## [YOUR TASK]
The answer must be every line of the records below that holds the word "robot".

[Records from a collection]
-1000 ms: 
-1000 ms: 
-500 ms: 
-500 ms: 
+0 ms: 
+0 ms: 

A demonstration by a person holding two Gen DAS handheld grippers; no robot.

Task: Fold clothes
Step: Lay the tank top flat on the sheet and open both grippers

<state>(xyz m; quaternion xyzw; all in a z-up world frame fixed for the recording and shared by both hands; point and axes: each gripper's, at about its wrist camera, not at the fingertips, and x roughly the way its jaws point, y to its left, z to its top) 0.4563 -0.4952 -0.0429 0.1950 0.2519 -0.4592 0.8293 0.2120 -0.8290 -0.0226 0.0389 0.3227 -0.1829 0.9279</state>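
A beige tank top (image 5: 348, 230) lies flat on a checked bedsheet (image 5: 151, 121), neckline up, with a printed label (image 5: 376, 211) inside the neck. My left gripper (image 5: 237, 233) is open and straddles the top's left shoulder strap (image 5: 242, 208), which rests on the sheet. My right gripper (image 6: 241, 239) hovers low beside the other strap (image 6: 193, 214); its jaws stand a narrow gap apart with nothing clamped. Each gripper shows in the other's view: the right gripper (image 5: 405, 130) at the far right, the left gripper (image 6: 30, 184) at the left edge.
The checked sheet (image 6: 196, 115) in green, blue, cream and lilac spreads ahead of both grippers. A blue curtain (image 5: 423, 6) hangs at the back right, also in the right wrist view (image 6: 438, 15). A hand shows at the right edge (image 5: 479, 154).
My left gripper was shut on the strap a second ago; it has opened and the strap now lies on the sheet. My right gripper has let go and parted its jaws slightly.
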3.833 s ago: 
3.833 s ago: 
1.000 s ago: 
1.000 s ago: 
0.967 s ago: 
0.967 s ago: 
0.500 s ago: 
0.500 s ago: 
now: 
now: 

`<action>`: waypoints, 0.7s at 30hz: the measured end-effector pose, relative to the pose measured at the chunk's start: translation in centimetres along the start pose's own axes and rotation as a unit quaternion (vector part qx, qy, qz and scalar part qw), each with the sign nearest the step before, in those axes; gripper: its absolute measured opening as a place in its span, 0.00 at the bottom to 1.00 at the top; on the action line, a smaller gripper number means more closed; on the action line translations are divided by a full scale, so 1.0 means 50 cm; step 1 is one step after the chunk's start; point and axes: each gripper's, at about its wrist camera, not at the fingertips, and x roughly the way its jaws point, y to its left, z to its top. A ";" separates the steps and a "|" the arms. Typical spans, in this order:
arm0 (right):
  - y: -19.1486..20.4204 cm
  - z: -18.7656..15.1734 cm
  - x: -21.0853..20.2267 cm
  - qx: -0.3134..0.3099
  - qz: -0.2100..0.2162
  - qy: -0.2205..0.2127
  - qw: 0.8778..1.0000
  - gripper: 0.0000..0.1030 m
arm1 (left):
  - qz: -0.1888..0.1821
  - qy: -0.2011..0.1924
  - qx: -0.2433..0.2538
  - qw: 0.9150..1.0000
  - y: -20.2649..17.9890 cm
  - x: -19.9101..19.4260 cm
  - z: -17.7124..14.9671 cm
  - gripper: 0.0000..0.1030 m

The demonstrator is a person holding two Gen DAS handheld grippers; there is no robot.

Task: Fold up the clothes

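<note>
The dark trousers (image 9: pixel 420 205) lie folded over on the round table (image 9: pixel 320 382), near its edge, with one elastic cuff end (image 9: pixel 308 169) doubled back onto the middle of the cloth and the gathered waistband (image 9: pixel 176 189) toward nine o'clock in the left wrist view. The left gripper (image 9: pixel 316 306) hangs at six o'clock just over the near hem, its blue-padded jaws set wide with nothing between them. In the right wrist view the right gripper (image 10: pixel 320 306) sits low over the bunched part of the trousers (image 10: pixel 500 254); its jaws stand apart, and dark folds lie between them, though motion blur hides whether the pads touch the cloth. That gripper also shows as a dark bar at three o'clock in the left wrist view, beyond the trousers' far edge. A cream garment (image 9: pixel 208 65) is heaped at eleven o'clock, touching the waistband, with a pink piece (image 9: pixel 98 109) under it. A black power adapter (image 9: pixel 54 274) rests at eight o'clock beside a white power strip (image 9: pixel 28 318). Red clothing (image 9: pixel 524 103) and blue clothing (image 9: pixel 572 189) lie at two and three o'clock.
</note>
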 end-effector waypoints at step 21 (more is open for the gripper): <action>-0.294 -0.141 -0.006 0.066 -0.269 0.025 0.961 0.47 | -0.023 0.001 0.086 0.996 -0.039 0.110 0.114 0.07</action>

## [FINAL ANSWER]
A demonstration by a person holding two Gen DAS handheld grippers; no robot.
The demonstrator is a person holding two Gen DAS handheld grippers; there is no robot.

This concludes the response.